### WORK TO BE COMPLETED:
Lines from the line with "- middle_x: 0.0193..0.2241" to the line with "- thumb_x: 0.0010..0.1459" in the entries below, and only those, must be output exactly, with both ends included.

[INPUT RECORDS Boundary: Start]

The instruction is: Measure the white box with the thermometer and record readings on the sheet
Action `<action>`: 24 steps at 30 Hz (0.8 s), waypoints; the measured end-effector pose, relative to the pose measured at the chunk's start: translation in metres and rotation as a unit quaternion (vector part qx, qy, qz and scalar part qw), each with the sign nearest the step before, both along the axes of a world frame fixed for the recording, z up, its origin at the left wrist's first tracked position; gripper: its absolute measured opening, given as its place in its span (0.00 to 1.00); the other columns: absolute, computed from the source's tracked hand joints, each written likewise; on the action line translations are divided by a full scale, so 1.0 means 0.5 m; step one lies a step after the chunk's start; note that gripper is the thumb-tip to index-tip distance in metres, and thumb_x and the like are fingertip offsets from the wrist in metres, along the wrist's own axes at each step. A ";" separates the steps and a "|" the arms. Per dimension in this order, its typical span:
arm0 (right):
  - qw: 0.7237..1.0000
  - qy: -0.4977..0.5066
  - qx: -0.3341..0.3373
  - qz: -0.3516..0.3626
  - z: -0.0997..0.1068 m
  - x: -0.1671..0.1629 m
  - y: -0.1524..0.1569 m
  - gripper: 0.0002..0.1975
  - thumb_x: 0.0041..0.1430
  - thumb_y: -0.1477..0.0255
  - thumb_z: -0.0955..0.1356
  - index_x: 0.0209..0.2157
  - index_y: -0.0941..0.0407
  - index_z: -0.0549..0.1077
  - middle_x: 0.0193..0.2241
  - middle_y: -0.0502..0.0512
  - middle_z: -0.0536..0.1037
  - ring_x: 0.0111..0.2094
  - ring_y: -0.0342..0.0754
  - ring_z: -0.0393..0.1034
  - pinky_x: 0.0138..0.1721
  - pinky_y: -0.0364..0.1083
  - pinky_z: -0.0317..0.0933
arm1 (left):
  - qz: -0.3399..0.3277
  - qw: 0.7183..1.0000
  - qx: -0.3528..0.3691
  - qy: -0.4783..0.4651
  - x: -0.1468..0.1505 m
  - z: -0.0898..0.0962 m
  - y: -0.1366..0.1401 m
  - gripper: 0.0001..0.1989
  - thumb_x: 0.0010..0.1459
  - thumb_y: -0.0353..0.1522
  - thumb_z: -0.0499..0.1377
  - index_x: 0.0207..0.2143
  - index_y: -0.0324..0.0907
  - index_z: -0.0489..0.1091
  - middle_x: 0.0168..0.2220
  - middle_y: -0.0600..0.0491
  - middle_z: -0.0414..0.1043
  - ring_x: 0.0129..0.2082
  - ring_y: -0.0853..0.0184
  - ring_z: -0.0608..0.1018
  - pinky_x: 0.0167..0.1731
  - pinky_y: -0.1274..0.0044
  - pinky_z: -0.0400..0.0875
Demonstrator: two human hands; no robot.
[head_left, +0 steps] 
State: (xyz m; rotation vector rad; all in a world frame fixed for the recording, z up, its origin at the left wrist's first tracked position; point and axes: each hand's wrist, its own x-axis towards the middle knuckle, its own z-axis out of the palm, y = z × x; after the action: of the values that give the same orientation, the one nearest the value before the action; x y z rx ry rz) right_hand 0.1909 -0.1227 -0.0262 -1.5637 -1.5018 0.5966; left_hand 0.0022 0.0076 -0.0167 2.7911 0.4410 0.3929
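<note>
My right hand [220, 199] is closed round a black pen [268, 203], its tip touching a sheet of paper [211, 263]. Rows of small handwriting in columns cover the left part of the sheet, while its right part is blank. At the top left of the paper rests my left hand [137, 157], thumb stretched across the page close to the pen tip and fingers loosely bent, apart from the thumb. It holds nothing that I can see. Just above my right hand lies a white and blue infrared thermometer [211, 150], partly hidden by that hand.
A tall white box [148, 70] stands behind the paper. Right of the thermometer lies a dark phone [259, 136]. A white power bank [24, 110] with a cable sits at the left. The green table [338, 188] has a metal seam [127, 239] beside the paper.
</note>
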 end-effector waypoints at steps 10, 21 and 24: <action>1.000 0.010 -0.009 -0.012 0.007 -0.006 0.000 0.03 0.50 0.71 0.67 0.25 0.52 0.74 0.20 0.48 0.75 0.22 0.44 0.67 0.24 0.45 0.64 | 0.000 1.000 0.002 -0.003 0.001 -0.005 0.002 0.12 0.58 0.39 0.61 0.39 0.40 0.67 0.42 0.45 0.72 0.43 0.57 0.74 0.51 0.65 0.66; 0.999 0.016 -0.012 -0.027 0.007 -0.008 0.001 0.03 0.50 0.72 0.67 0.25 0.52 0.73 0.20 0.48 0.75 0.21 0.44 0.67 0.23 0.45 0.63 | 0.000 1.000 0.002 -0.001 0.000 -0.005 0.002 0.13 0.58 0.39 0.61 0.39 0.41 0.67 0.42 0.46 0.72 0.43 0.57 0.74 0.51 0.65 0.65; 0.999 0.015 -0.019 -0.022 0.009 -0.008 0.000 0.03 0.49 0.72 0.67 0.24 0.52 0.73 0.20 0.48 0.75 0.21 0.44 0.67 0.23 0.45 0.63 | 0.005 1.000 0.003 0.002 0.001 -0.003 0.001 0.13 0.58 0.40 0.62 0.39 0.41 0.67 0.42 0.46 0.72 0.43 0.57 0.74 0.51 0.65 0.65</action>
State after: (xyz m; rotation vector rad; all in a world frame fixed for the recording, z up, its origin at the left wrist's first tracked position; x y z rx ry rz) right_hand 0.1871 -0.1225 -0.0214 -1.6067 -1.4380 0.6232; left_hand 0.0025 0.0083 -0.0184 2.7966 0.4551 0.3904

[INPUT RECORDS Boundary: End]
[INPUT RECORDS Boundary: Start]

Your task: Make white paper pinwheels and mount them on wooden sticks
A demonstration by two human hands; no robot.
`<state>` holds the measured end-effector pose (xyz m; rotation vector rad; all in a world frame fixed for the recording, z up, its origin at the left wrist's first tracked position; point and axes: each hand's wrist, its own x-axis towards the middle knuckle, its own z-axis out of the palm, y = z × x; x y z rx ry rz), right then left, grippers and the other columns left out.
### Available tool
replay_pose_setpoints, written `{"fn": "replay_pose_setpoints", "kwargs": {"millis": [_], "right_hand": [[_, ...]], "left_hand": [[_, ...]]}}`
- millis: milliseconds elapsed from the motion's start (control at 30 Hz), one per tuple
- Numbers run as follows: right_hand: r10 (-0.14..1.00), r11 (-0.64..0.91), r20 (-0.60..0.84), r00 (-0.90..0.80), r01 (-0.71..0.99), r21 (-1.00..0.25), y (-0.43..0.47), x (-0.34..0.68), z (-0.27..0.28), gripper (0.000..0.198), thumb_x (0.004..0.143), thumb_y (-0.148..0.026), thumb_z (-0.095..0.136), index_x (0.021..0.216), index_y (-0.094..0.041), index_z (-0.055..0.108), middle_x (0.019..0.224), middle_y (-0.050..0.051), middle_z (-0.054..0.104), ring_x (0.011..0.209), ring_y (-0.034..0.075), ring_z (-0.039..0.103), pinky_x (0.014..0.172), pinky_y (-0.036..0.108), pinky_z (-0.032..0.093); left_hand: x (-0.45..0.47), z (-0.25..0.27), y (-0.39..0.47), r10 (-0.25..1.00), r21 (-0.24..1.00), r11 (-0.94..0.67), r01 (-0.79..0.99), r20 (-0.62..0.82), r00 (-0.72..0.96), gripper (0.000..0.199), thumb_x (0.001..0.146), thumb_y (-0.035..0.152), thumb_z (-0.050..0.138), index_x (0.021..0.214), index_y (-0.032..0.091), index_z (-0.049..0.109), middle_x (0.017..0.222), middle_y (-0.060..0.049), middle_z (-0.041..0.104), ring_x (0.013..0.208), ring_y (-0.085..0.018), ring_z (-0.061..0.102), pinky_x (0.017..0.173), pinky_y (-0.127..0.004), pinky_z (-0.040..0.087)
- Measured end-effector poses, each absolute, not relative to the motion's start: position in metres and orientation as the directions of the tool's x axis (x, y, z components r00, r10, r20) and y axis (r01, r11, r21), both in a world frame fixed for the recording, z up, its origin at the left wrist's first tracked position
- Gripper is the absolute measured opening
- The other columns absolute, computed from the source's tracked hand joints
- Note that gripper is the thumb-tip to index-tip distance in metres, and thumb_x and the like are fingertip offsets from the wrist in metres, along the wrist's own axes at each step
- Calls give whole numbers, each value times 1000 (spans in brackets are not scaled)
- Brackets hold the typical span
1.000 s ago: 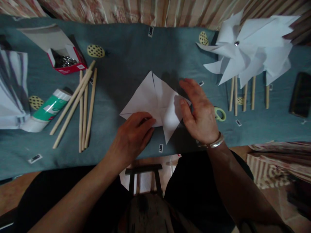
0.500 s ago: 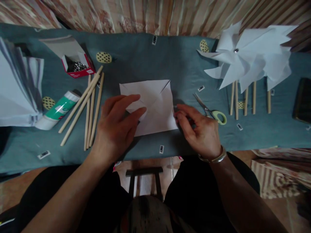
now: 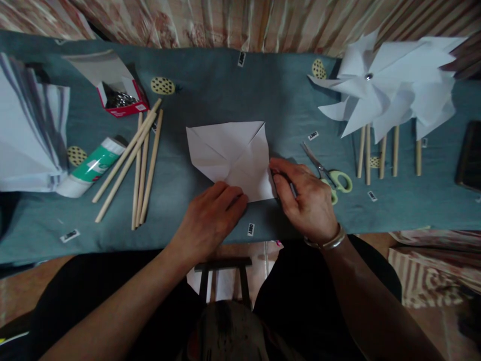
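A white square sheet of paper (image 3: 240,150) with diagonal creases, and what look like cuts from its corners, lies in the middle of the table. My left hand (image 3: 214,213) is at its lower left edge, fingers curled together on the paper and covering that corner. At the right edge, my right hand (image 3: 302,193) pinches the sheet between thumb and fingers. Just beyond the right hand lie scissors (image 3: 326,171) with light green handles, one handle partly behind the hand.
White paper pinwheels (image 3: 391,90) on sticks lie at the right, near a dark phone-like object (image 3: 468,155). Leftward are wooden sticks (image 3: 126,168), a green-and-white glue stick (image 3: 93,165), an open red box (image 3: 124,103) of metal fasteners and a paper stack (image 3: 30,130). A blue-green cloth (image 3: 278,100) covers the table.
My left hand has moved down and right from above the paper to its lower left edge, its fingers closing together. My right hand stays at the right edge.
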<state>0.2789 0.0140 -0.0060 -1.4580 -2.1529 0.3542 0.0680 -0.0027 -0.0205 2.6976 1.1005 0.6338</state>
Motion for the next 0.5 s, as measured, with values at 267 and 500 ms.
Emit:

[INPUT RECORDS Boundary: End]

### RESULT OF THIS EXERCISE:
  - middle_x: 0.0193..0.2241
  - middle_y: -0.0502..0.0512
  - middle_z: -0.0536..0.1037
  - ring_x: 0.0111..0.2094
  - ring_y: -0.0342..0.0754
  - ring_z: -0.0393..0.1034
  - pinky_x: 0.0138..0.1721
  - pinky_y: -0.0364..0.1083
  - pinky_z: -0.0317..0.0933
arm1 (left):
  - qz: -0.3399..0.3277
  - qw: 0.7183..1.0000
  - qx: -0.3528..0.3691
  - qy: -0.4783..0.4651
  - x: -0.1468..0.1505 m
  - z: -0.0898..0.0962 m
  - y: -0.1366..0.1401 m
  - gripper: 0.0001..0.1989
  - thumb_x: 0.0010..0.1459

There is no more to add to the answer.